Luidhy Santana-Silva, Valongo Observatory/UFRJ
Host: René Ortega
From Pixels to Classes: Deep Learning Classification of 30 Million Galaxies in the DECam Local Volume Exploration Survey
Understanding how galaxies form and evolve over cosmic time is one of the central questions in astrophysics. A key piece of this puzzle is galaxy morphology, since features like spiral arms, bulges, or disturbed structures are closely linked to stellar populations, environments, and kinematics However, modern sky surveys observe millions to billions of galaxies, making traditional visual classification impractical. This creates a clear need for automated and scalable methods. In this work, we use Convolutional Neural Networks, or CNNs, to build a large-scale morphological catalog using galaxy images from the DELVE survey.

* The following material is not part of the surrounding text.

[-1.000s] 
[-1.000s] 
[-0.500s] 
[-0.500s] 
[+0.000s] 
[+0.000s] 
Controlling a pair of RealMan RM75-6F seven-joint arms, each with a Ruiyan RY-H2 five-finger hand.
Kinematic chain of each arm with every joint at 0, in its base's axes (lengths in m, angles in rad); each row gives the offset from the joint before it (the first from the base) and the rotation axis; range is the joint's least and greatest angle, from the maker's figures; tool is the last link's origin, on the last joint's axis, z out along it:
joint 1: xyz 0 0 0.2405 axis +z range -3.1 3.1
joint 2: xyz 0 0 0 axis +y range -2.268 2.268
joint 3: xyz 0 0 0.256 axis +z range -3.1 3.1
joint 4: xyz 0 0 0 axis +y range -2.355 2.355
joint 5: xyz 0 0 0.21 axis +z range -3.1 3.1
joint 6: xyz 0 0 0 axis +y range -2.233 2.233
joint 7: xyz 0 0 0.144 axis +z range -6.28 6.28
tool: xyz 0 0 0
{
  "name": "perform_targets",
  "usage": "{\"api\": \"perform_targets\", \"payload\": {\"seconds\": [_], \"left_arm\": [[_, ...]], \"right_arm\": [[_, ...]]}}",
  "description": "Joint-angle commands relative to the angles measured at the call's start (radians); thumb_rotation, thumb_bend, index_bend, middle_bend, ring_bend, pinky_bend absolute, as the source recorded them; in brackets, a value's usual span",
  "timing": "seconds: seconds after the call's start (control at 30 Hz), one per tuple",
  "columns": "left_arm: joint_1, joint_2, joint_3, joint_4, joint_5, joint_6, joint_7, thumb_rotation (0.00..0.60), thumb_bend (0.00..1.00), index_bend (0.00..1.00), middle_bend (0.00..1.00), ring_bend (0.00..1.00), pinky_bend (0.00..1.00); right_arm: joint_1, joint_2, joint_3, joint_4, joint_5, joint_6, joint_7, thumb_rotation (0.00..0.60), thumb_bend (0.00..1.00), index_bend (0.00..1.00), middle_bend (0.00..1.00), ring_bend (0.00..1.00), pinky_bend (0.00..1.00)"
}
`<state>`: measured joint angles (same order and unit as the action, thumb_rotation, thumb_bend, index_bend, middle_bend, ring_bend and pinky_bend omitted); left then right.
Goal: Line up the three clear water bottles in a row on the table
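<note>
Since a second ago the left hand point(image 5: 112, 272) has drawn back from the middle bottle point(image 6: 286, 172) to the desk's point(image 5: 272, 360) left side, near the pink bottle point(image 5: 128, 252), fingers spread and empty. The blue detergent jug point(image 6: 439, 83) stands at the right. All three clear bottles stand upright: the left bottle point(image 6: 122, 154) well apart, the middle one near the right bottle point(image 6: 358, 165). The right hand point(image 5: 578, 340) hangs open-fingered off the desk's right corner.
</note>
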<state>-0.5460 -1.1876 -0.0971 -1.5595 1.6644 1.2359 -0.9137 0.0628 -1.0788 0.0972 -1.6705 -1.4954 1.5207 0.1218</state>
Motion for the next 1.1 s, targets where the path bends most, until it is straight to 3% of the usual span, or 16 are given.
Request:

For training, we rely on a high-quality labeled sample from the Galaxy Zoo DECaLS project, from which we construct a robust dataset of about 98,000 galaxies classified into four main types: elliptical, lenticular, spiral, and mergers. We then compare our CNN with several well-established architectures from the literature, and find that our model achieves both higher accuracy and better computational efficiency. In particular, we reach precision levels of 97% for ellipticals, 98% for lenticulars, 99% for spirals, and 92% for mergers. Finally, we apply the trained model to previously unclassified DELVE data, producing a morphological catalog of around 30 million galaxies, covering roughly 17 square degrees down to magnitude 21.5. This demonstrates how deep learning can enable morphological studies at scales that were previously unfeasible, opening new opportunities to study galaxy evolution in the era of large surveys.